KENNEDY SPACE CENTER, Fla. – All eyes are on Florida's Space Coast to see history in the making Monday as NASA attempts to launch a mega moon rocket on a 37-day mission that will orbit the moon and return back to Earth.
The window for the third launch attempt of the Space System Rocket and Orion Spacecraft is expected to open at 5:12 p.m. on September 5.
Weather officers with the Space Force's 45th Weather Squadron continue to monitor a easterly flow off the Atlantic, which is expected to produce scattered showers and thunderstorms but the majority of the activity will be inland.
The weather for the backup date is 70% favorable, but there is more uncertainty with that forecast, Artemis mission manager Mike Sarafin said, because a ridge will likely be over the space center on Monday evening.
Forecasters believe cumulus clouds and lightning could still be a threat and have given the rocket a 70% launch probability at the start of the window.
"The later timing of the launch window Monday should allow a decent period of favorable weather as the Spaceport basks in the subsidence behind the departed sea-breeze boundary," according to the 45th Weather Squadron's latest forecast.

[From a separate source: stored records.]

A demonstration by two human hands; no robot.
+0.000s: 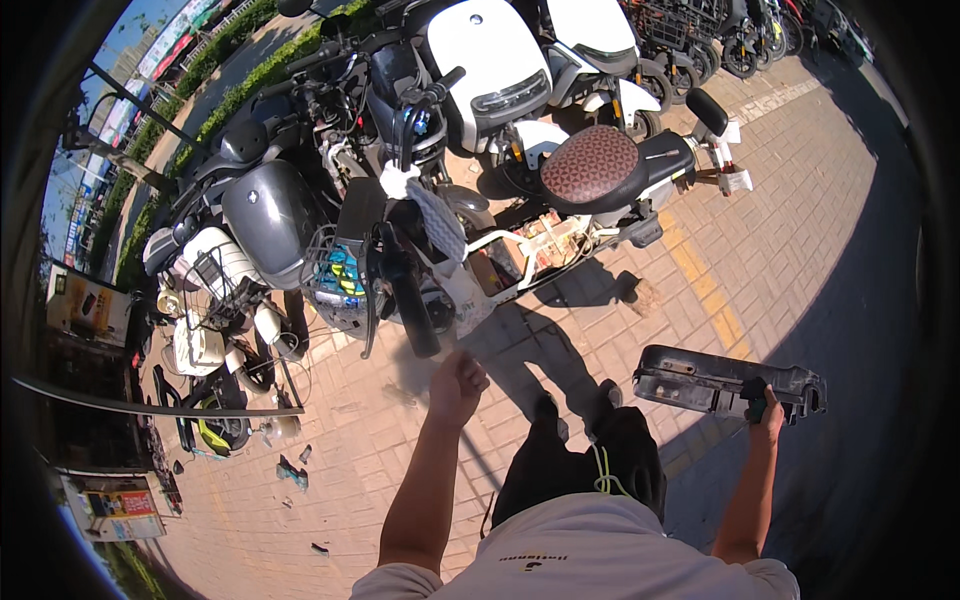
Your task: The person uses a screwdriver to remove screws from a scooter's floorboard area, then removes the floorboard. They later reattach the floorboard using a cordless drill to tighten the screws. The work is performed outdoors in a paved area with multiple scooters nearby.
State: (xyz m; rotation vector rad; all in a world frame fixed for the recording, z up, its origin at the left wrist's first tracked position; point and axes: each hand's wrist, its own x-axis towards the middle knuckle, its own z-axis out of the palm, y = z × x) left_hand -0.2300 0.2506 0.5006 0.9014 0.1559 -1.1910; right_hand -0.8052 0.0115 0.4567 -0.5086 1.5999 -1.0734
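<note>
My right hand (766, 420) grips a long, scuffed black plastic scooter panel (697, 381) by its near edge, off to my right above the paving. A small dark and green item (756, 401) shows at those fingers; I cannot tell what it is. My left hand (457, 384) is curled in a loose fist, with nothing visible in it, just below a black handlebar grip (409, 300). That grip belongs to an electric scooter with a brown patterned seat (592, 169). Its floor frame (525, 255) is uncovered, showing the compartment and wiring inside.
Other parked scooters crowd behind, including one with a white top box (487, 52) and one with a grey box (270, 221). At left, a teal power tool (291, 474) lies on the brick paving (360, 465). A brown block (641, 296) sits beyond my feet.
</note>
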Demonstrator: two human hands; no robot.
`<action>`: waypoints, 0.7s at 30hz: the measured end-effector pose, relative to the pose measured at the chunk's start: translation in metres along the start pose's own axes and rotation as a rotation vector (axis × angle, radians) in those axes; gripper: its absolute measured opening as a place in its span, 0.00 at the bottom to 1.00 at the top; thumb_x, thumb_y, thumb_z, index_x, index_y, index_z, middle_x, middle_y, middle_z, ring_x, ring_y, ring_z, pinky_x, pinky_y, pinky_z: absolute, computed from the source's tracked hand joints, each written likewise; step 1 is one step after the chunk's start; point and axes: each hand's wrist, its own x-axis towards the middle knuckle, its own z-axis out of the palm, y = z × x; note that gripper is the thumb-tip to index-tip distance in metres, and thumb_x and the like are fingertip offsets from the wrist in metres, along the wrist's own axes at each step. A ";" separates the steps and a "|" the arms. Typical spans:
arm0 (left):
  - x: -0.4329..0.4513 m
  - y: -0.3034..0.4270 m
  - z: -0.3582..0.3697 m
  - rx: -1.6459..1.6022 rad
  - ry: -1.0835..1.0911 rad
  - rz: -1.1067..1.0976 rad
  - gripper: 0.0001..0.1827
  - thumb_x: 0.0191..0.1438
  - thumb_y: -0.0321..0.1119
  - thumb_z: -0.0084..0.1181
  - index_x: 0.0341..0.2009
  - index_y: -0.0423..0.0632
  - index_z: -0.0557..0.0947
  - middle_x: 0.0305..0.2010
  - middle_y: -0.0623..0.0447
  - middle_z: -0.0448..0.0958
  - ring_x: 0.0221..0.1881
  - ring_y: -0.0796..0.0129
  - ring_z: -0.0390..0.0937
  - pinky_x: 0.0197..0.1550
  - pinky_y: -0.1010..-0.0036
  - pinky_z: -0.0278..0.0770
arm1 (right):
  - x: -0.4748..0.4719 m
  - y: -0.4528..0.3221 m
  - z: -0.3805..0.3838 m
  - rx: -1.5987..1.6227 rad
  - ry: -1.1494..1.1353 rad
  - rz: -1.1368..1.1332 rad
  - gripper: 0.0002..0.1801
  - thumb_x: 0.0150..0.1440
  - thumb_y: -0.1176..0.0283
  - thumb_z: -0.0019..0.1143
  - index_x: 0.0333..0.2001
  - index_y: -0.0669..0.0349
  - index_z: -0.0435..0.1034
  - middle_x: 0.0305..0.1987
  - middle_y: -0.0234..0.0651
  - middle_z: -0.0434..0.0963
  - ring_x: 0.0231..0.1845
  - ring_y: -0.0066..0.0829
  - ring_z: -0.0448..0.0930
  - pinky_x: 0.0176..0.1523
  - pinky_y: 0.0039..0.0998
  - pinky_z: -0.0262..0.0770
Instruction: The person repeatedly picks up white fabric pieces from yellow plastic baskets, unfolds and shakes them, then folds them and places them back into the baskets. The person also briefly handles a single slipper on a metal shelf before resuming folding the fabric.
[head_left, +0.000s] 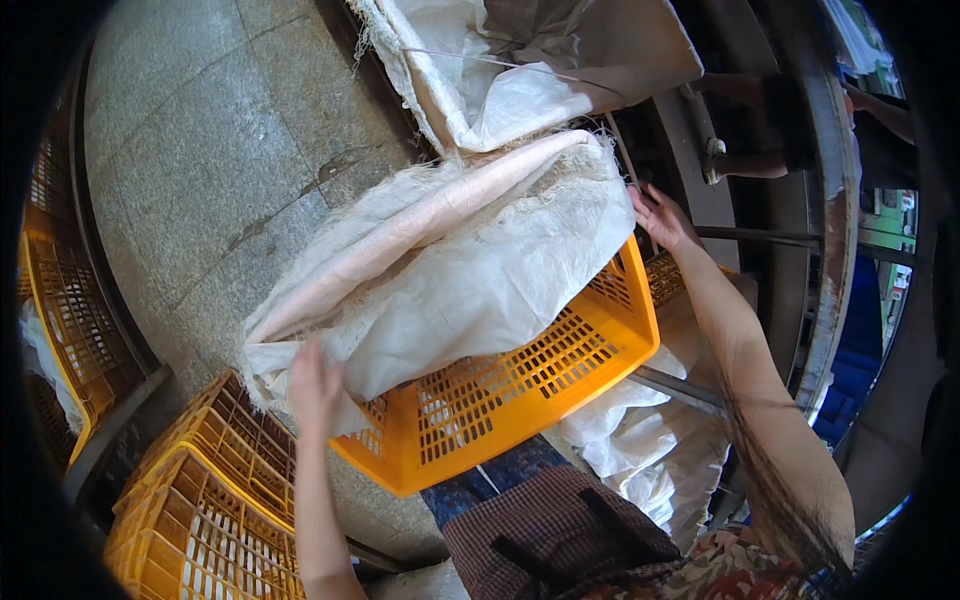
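Note:
A white woven plastic sack (465, 285) with frayed edges and a pinkish rolled fold lies across the far part of a yellow plastic crate (517, 375). The crate has slotted walls and stands tilted before my body. At the left end of the sack is my left hand (313, 386), blurred, over the frayed cloth; its grip is unclear. My right hand (664, 217) meets the sack's right end, some fingers against its edge. How firmly it holds is hidden.
Beyond the sack, another open white sack (525, 90) hangs from a frame. Yellow crates (217, 502) stand at lower left, more crates (75, 322) at far left. Metal bars (679, 390) run at right. Another person's leg (750, 166) shows at upper right. Stone floor tiles (202, 150) lie left.

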 end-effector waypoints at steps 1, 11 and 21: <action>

NASA’s first attempt to launch the Artemis 1 moon rocket from Kennedy Space Center in Florida on Monday hit a few snags during the countdown that caused the launch director to scrub the lift-off until a bleed issue with a rocket engine can be addressed and fixed.
It is summer in Florida, and any storms that roll in create increased cloud coverage, rain and lightning. This is problematic for the Space Launch System rocket, which cannot fly through rain or clouds. Launch weather officers will be looking to thread the needle for the launch.
The SLS can only launch under specific weather criteria, including constraints regarding temperature, wind, rain, cloud cover and lightning.
The 322-foot-tall rocket requires more than 700,000 gallons of cryogenic fuel. Teams will not begin tanking the rocket with fuel if the temperature is more than 94.5 degrees Fahrenheit above 132.5 feet. Tanking cannot start under 41.4 degrees, but that won't be a problem for this August launch window.
The SLS cannot launch through rain, and liftoff will be delayed if winds are between 29 and 39 knots (33 and 44 mph) above 132.5 feet.
Upper-level winds are also a factor. The rocket will not launch if mission managers believe winds could create a problem for the launch vehicle during ascent.
Cumulus cloud cover within a 10 nautical mile range could also delay the launch, depending on the clouds' type, distance and height. The launch director will not allow the countdown to continue if the SLS flight path is within 3 nautical miles of a thunderstorm debris cloud.
The launch complex must also be lightning-free for 30 minutes after lightning within 10 nautical miles is observed.
Lightning near the Kennedy Space Center delayed the SLS rollout to the launchpad last week. After it cleared, teams completed the 4-mile journey to launchpad 39B.
This story will be updated with new forecasts daily leading up to the Sept. 3 Artemis 1 launch.